Physical Activity Exchange, Research Institute for Sport and Exercise Sciences, Liverpool John Moores University, 62 Great Crosshall Street, Liverpool, L3 2AT, England.
Edge Hill University, St Helens Road, Ormskirk, Lancashire, L39 4QP, England.
BMC Pediatr. 2018 Oct 23;18(1):335. doi: 10.1186/s12887-018-1301-x.
Physical activity (PA) is associated with reduced hospitalisations and maintenance of lung function in patients with Cystic Fibrosis (CF). PA is therefore recommended as part of standard care. Despite this, there is no consensus for monitoring of PA and little is known about perceptions of PA monitoring among children and young people with CF. Therefore, the research aimed to explore patients' perceptions of PA and the acceptability of using PA monitoring devices with children and young people with CF.
An action research approach was utilised, whereby findings from earlier research phases informed subsequent phases. Four phases were utilised, including patient interviews, PA monitoring, follow-up patient interviews and health care professional (HCP) interviews. Subsequently, an expert panel discussed the study to develop recommendations for practice and future research.

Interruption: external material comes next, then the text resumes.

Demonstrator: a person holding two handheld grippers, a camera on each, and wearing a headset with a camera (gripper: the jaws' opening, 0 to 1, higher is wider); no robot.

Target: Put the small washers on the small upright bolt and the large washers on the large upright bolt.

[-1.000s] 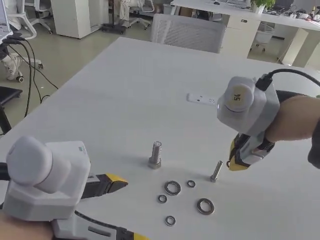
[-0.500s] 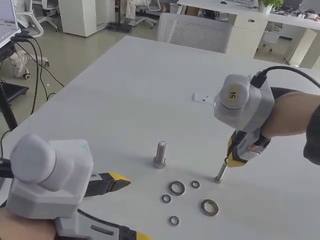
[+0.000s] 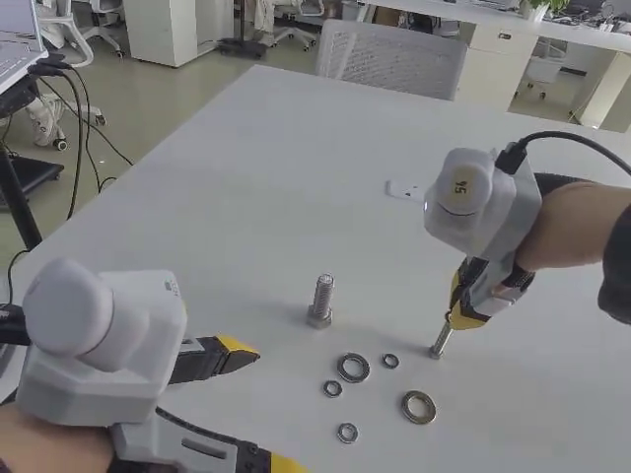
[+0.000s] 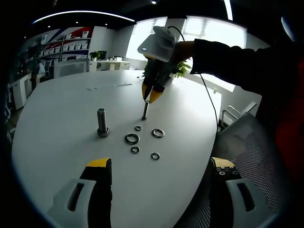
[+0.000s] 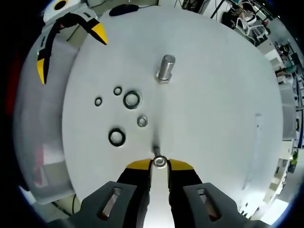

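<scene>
at a white table (image 3: 246,177), the right gripper (image 3: 461,317) was clenched on the upper end of the small bolt (image 3: 440,341). the bolt stood on the table top with its long axis near vertical, its top end pointing up into the jaws. from the head view it seemed to lean slightly toward the gripper, while the left gripper view showed it straight. the right gripper view looked down along the bolt's axis, with its round end sitting between the two yellow jaw tips.

to the small bolt's left, as the person saw it, the large bolt (image 3: 321,301) stood on its hex head, threaded shank pointing up, apart from both grippers.

five washers lay flat on the table top, in front of and between the two bolts. there were two large washers (image 3: 353,368) (image 3: 418,406) and three small washers (image 3: 390,361) (image 3: 333,388) (image 3: 347,432). the nearest small one lay just beside the small bolt's foot.

the left gripper (image 3: 256,406) hung low at the person's near left, jaws spread wide and holding nothing, apart from the washers.
</scene>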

Findings suggest that experiences of PA in children and young people with CF are largely comparable to their non-CF peers, with individuals engaging in a variety of activities. CF was not perceived as a barrier per se, although participants acknowledged that they could be limited by their symptoms. Maintenance of health emerged as a key facilitator, in some cases PA offered patients the opportunity to 'normalise' their condition. Participants reported enjoying wearing the monitoring devices and had good compliance. Wrist-worn devices and devices providing feedback were preferred. HCPs recognised the potential benefits of the devices in clinical practice. Recommendations based on these findings are that interventions to promote PA in children and young people with CF should be individualised and involve families to promote PA as part of an active lifestyle. Patients should receive support alongside the PA data obtained from monitoring devices.

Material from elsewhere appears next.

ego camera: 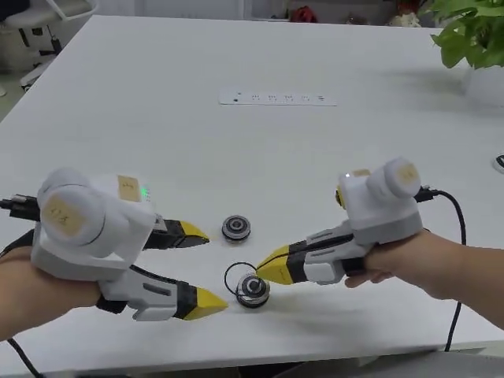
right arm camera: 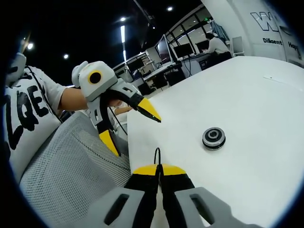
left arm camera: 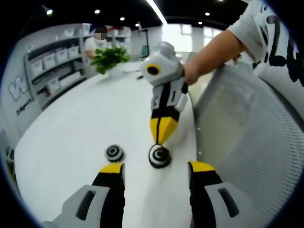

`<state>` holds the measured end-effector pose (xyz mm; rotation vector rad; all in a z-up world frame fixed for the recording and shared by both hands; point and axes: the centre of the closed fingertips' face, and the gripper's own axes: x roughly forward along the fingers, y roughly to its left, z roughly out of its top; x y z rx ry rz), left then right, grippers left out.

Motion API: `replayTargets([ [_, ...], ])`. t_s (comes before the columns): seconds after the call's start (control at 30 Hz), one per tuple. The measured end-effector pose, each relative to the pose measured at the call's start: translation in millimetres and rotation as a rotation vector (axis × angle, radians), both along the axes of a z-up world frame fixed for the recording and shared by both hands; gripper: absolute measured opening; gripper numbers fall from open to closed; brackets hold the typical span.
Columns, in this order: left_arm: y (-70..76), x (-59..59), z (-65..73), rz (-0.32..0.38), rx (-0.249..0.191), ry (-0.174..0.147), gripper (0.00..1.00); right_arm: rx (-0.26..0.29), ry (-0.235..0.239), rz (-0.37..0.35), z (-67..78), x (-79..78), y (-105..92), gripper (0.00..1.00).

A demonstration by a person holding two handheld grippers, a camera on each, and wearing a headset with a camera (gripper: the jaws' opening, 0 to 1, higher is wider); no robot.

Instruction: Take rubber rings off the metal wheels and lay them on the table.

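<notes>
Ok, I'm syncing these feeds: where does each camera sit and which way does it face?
Head view: on the headset, looking down at the table; left claw, right claw and a forearm show.
Left gripper view: on the left claw, facing the right claw; jaws open.
Right gripper view: on the right claw, facing the left claw; jaws shut on a rubber ring.
Shared, head and left gripper views: far metal wheel, near metal wheel.

Table (ego camera: 157,94): we see it broad and white, a socket strip (ego camera: 277,98) toward its far edge.
Far right corner: we find a leafy plant (ego camera: 472,31).
Wall: we note shelves (left arm camera: 52,66) of bins.
Ceiling: dark, with strip lights (right arm camera: 122,33).
</notes>
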<state>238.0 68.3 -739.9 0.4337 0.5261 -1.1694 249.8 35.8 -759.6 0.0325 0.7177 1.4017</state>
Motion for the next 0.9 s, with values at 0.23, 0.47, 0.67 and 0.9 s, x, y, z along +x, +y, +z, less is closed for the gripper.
replayTargets([
  [0.23,14.7,1.8,2.9,0.034,-0.004,-0.006,0.58,0.007,-0.002,0.015,3.1,-1.3,12.8,0.00],
  [0.47,27.6,3.9,1.3,0.066,0.006,-0.016,0.61,0.009,0.000,0.028,-1.5,1.4,21.9,0.00],
  [0.67,32.5,5.1,1.2,0.086,0.003,-0.020,0.63,0.006,0.002,0.036,-7.7,0.3,31.2,0.00],
  [0.9,35.3,4.9,-0.3,0.099,-0.001,-0.008,0.62,-0.003,0.001,0.039,-14.4,-0.5,37.6,0.00],
])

PA monitoring devices appear to be an acceptable method for objective assessment of PA among children and young people with CF and their clinicians. Wrist-worn devices, which are unobtrusive and can display feedback, were perceived as most acceptable. By understanding the factors impacting PA, CF health professionals will be better placed to support patients and improve health outcomes.
体力活动(PA)与减少住院治疗和维持囊性纤维化(CF)患者的肺功能有关。因此,建议将 PA 作为标准护理的一部分。尽管如此,对于 PA 监测仍没有共识,而且对于 CF 患儿和青少年对 PA 监测的看法知之甚少。因此,本研究旨在探讨患者对 PA 的看法以及 CF 患儿和青少年使用 PA 监测设备的可接受性。
采用行动研究方法,即将早期研究阶段的结果告知后续阶段。利用了四个阶段,包括患者访谈、PA 监测、后续患者访谈和医疗保健专业人员(HCP)访谈。随后,一个专家小组讨论了这项研究,为实践和未来研究提出了建议。
研究结果表明,CF 患儿和青少年的 PA 经历在很大程度上与非 CF 同龄人相似,他们参与了各种活动。CF 本身并没有被视为障碍,尽管参与者承认他们可能会受到症状的限制。保持健康是一个关键的促进因素,在某些情况下,PA 为患者提供了“使病情正常化”的机会。参与者报告说喜欢佩戴监测设备,并且具有良好的依从性。腕戴式设备和提供反馈的设备更受欢迎。HCP 认识到这些设备在临床实践中的潜在好处。基于这些发现的建议是,促进 CF 患儿和青少年 PA 的干预措施应该个体化,并涉及家庭,以促进 PA 作为积极生活方式的一部分。患者应在获得 PA 监测设备数据的同时获得支持。
PA 监测设备似乎是一种可接受的方法,可用于对 CF 患儿和青少年的 PA 进行客观评估,以及他们的临床医生。非侵入性且可显示反馈的腕戴式设备被认为是最可接受的。通过了解影响 PA 的因素,CF 健康专业人员将更好地支持患者并改善健康结果。